# Learning Piano as an Adult Beginner



## 76Trombones

Hi everyone! I'm an adult with very little music experience. I've dabbled a bit with recorders, but haven't really done too much with them, and that was years and years ago.

About ten years ago I bought a digital keyboard and took lessons. My instructor mainly taught young children and didn't really know how to deal with an adult (45 at the time, now 55) beginner. After two or three lessons I was so turned off by the experience that I quit and sold the keyboard.

Fast forward ten years and my wife has inherited a beautiful Steinway concert grand (the big one--Model D). She doesn't play, and it would be a shame to let this instrument go to waste as just decorative furniture, so I'm motivated to give it another go.

I have several questions: how do I find a teacher good with adult beginners? I don't want another bad experience like the one I had ten years ago. Is it appropriate to interview them or ask for a CV? What do I look for? What questions should I ask? I'm mainly interested in classical music (I've been an avid listener for nearly fifty years now), and I also like movie music.

What method books should I get? It'll probably take me a while to find a teacher and get lesson times set up, so I'd like some recommendations to get started. I'm sure the teacher I settle on will recommend books to get, but I don't mind buying more books than I need. I'm in the SF Bay Area and we have a number of well-stocked stores that specialize in sheet music and method books.

I need to re-learn the treble and bass clefs--are flash cards good for that, or are there computer programs available that make it easier? One thought comes to mind: when I was in a music store last weekend, I saw some abbreviated digital keyboards that were quite inexpensive and easily interfaced to a computer. Is there any software that interfaces with one of these keyboards and quizzes one on the notes?

Sorry for all the questions, but I'm eager to get back into this and want to be successful this time around.


----------



## Taggart

I started with the mnemonics (way before computers) - Every Good Boy Deserves Favour for the treble clef lines and FACE got the spaces. Bass clef starts one along. After that, scales will help you get the patterns.

There are a variety of sites to link teachers to students. Teachers don't want to waste time so they want to be quizzed so you can get the best out of it - see http://pianoteachersfederation.org/Choosing_the_Right_Teacher for examples of the things to think about and the questions to ask.

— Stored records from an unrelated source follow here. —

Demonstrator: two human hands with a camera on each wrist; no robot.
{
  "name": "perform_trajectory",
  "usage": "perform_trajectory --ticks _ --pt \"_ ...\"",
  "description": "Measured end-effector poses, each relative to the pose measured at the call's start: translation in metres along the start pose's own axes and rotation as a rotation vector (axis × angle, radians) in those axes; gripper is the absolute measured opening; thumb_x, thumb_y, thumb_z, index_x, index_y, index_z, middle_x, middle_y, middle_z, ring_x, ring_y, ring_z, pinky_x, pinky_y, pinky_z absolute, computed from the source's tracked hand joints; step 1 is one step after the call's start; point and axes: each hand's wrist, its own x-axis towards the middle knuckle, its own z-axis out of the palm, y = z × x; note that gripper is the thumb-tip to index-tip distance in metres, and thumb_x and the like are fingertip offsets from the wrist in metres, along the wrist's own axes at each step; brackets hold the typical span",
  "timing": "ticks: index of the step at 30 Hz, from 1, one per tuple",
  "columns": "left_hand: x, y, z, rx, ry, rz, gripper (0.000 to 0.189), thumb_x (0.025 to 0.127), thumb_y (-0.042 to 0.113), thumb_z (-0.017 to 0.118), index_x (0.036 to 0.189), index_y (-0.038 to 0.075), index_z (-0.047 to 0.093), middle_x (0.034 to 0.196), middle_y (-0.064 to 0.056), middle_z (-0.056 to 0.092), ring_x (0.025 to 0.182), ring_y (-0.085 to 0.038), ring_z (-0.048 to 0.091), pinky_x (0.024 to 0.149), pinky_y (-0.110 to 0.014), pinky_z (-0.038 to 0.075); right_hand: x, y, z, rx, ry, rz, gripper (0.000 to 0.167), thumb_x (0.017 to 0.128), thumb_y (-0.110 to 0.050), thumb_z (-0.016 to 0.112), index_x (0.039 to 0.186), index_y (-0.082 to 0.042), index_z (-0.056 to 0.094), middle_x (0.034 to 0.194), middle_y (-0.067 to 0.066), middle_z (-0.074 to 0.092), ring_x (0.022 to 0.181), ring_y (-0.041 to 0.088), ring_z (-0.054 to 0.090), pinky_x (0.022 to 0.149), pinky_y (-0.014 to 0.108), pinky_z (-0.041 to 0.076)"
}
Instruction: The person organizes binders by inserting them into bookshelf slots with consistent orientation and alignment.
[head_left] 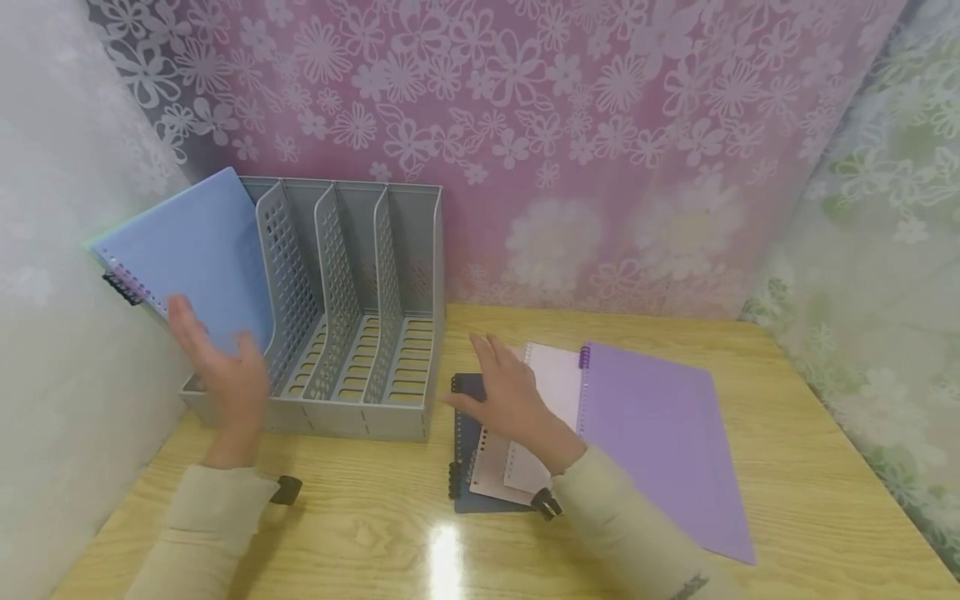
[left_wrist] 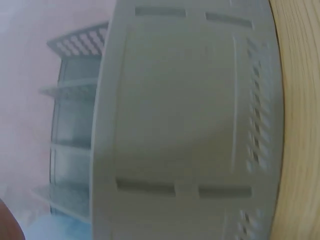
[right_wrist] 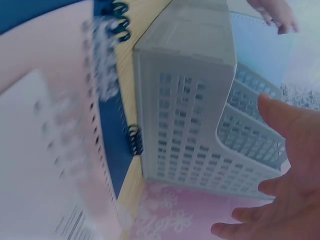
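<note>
leaning in the leftmost slot of a gray file rack (head_left: 337, 421), the blue spiral notebook (head_left: 198, 242) is by the left hand (head_left: 228, 379) (fingers straight, contact unclear); the right hand (head_left: 513, 404) is spread above a navy notebook (head_left: 468, 442).

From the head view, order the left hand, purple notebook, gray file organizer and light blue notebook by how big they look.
1. Gray file organizer
2. Purple notebook and light blue notebook: partly covered, too alike to rank
3. Left hand

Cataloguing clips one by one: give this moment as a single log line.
left grip: at blue notebook, contact unclear | right grip: empty, above stacked notebooks | blue notebook: tilted, leftmost slot of gray rack
</note>
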Motion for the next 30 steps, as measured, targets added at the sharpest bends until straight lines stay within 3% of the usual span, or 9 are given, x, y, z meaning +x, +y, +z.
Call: perform_trajectory --ticks 8,12,17,21,25,27,30 --pt "-0.021 0.029 0.032 -0.138 -0.064 0.226 0.073 0.082 -0.011 0.050 0.149 -0.010 0.018 0.158 -0.022 0.015 0.146 -0.026 0.018 0.118 -0.032 0.021 -0.011 0.022 -0.012 -0.015 -0.069 0.141 0.108 0.082 -0.060 0.067 0.157 -0.019 0.001 0.160 0.019 0.007 0.145 0.039 0.014 0.107 0.072 0.016" --pt "-0.036 0.036 0.050 -0.215 -0.119 0.366 0.069 0.083 -0.011 0.052 0.145 -0.012 0.023 0.155 -0.023 0.021 0.143 -0.030 0.023 0.116 -0.039 0.026 -0.017 0.038 -0.022 -0.052 -0.086 0.185 0.107 0.083 -0.058 0.067 0.157 -0.015 0.001 0.159 0.023 0.007 0.143 0.044 0.017 0.103 0.076 0.020" --pt "-0.063 0.047 0.070 -0.281 -0.234 0.473 0.066 0.084 -0.010 0.052 0.143 -0.013 0.025 0.153 -0.026 0.026 0.141 -0.032 0.029 0.115 -0.046 0.029 -0.018 0.061 -0.037 -0.114 -0.124 0.223 0.107 0.085 -0.058 0.064 0.156 -0.009 0.001 0.157 0.028 0.009 0.138 0.051 0.024 0.094 0.076 0.033" --pt "-0.089 0.060 0.083 -0.293 -0.384 0.460 0.070 0.084 -0.009 0.053 0.147 -0.007 0.025 0.153 -0.025 0.024 0.140 -0.037 0.029 0.110 -0.052 0.035 -0.021 0.079 -0.046 -0.109 -0.137 0.268 0.110 0.085 -0.062 0.062 0.155 -0.006 -0.002 0.156 0.031 0.008 0.137 0.054 0.022 0.093 0.074 0.034" --pt "-0.104 0.072 0.092 -0.290 -0.519 0.367 0.073 0.084 -0.008 0.056 0.150 0.001 0.025 0.156 -0.020 0.021 0.140 -0.035 0.028 0.101 -0.054 0.044 -0.026 0.094 -0.057 -0.060 -0.129 0.294 0.112 0.085 -0.060 0.062 0.154 0.000 -0.002 0.154 0.033 0.011 0.136 0.056 0.022 0.101 0.070 0.031" --pt "-0.108 0.080 0.096 -0.301 -0.580 0.272 0.075 0.084 -0.007 0.057 0.151 0.005 0.026 0.155 -0.015 0.024 0.138 -0.032 0.032 0.098 -0.051 0.047 -0.029 0.101 -0.067 -0.042 -0.126 0.310 0.112 0.086 -0.061 0.062 0.153 0.002 -0.003 0.153 0.035 0.011 0.135 0.056 0.021 0.104 0.069 0.029" --pt "-0.113 0.091 0.102 -0.332 -0.723 0.084 0.078 0.088 -0.002 0.057 0.154 0.013 0.021 0.155 -0.012 0.027 0.136 -0.030 0.036 0.102 -0.049 0.045 -0.033 0.114 -0.080 -0.039 -0.124 0.336 0.113 0.086 -0.061 0.061 0.152 0.005 -0.003 0.152 0.038 0.009 0.134 0.059 0.020 0.106 0.068 0.026"
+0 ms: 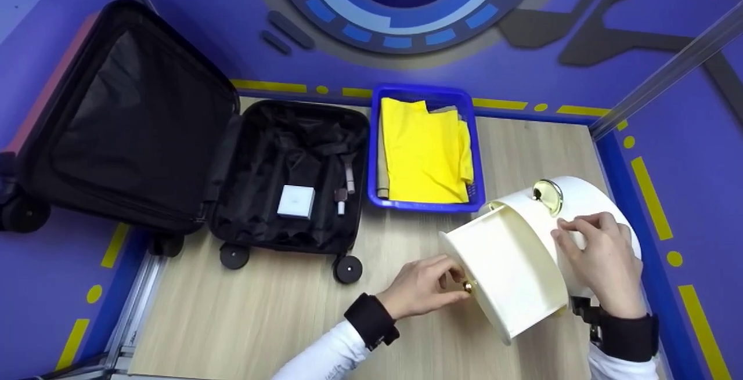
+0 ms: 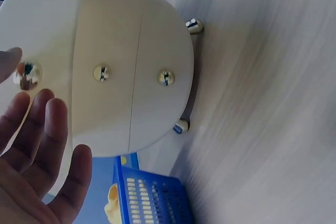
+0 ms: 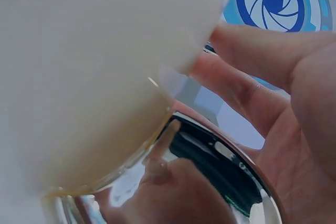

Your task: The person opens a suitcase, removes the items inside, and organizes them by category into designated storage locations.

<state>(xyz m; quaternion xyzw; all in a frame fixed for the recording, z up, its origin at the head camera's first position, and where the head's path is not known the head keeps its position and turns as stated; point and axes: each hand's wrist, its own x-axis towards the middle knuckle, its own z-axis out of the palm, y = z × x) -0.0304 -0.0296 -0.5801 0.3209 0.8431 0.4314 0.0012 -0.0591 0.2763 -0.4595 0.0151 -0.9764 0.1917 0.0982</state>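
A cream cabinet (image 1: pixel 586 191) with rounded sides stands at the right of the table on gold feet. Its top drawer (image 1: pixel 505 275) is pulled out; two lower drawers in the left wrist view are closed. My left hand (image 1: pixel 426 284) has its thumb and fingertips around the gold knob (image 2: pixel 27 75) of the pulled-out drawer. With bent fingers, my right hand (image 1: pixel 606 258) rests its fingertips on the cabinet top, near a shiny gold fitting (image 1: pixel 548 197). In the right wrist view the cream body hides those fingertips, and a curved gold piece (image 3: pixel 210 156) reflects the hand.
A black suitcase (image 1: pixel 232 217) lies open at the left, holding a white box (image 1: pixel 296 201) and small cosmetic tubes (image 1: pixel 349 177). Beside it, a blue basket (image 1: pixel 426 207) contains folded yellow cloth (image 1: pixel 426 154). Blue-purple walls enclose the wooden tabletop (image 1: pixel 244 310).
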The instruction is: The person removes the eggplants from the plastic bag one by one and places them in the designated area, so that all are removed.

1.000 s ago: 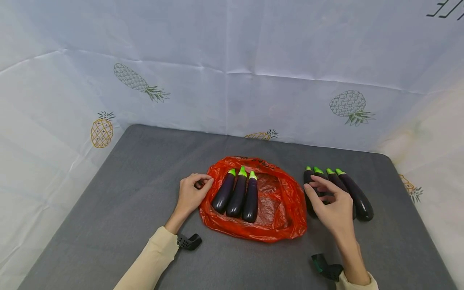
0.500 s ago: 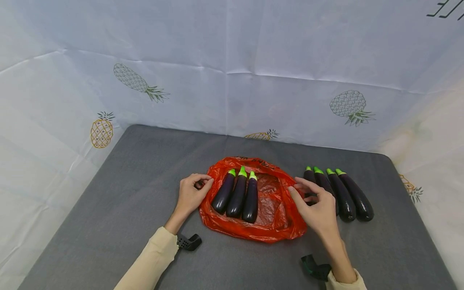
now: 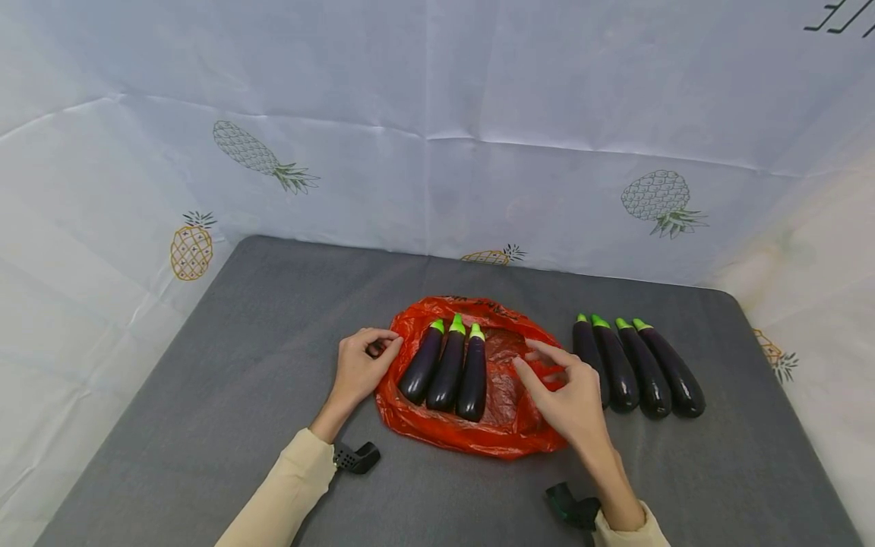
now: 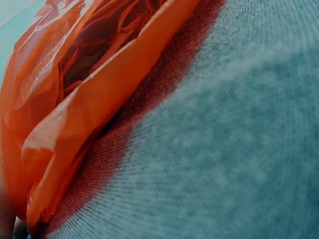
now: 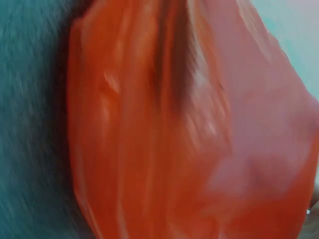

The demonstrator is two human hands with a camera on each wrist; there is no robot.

As to method books, each teacher will have their own favourites so maybe hold off.

Don't forget to get a good piano tuner.

You're going on a marvellous journey - enjoy yourself.


----------



## MarkMcD

Hi 76 Trombones,

There's really only one question you need to ask and that's simply "Do you have experience with mature students"? I know that maybe sounds a bit condescending, I don't mean it to be, but don't try and complicate your life too much by concocting an interview style inquisition for your prospective teachers. You will be starting at the very beginning and so it's not too important at this level to know anything more than whether he or she has the experience you require, other than that, the only thing I would recommend, is that you pick someone you feel you can connect well with and off you go.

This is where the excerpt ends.